With a quarter of this project done, I seem to be on track to wheelie a motorbike endlessly by the heat of the summer 2011. Only time will tell.
Monday, January 3, 2011
For the other hardware, I chose 5/16"-18 t-nuts to go on the underside of the rack (the kind with the prongs, so they dig in to the underside of the rack and stay there). I also used fender washers and lock nuts, and the bolts are 5/16"-18 x 3/4 inch. I intended to use thumb screws so they would be "quick release", but Lowe's only had them in 1 inch length, which was too long for reasons to be revealed soon.
Removed rear rack. Here is where it could have been done slightly differently perhaps. We removed the metal backing on the rack and drilled the holes where we thought best.
Then, of course, drilled the holes in the ActionPacker.
Next, the t-nuts went into the holes in the rack. Once they were partially in, I used the bolts and washers to crank them down so they are set in there good. Here is how it looks - the four silver looking holes are the new holes with the t-nuts.
For some reason I thought it was a good idea to remove the metal plate on the underside of the rack before drilling the holes.

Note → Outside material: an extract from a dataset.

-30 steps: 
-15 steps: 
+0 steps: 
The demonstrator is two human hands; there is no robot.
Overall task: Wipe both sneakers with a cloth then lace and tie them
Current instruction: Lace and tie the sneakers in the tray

If the holes had been drilled a little more to the inside, they would have cleared the metal piece allowing for a longer bolt. Not a big deal. See the silver piece of t-nut from the underside after installation.
Another shot of the underside of the rack.
Hundreds of pennies were spent on the mounting hardware.
And now I am ready for Action. I just need two matching padlocks for the handles.
Saturday, January 1, 2011
It's not the most desirable motorcycle in the world. Its problems are well known. Too little power. Too much weight. Small fuel tank. No 6th gear. After seeing it in person, and throwing rationality aside, I say it is one of the coolest bikes on the plant. Mainly, it's due to exclusivity. They're made in Spain for the Europe market only.
Even the predecessor model Honda Transalp looks great. Of course, people go to marketing school for years in order to learn how to make a used motorcycle looked rugged in the showroom. The show bark and lumber really does the bike justice. It looks amazing.
Equally amazing, and equally done-up with bark and lumber, is the Honda Veradero 125. In Belgium, it's legal to ride a 125cc motorcycle with a car driver's license; no special motorcycle endorsement is necessary. Plus, the cost of gas today in Brussels is approximately $7.80US per gallon. Efficiency is key. Anyway, the little Veradero is amazing due to its big-bike build quality and tiny v-twin engine.
The Honda CBF125 is another top seller due to licensing requirements and cost of fuel. The lower selling price must be popular too because the tax rate in Belgium is a whopping 21% -- not as bad as Norway, but, wow, it is sky high!
I could not resist getting a couple of snap shots of the Honda Ruckus wearing Repsol colors and the European color black-and-white CBR1000RR. Both badass.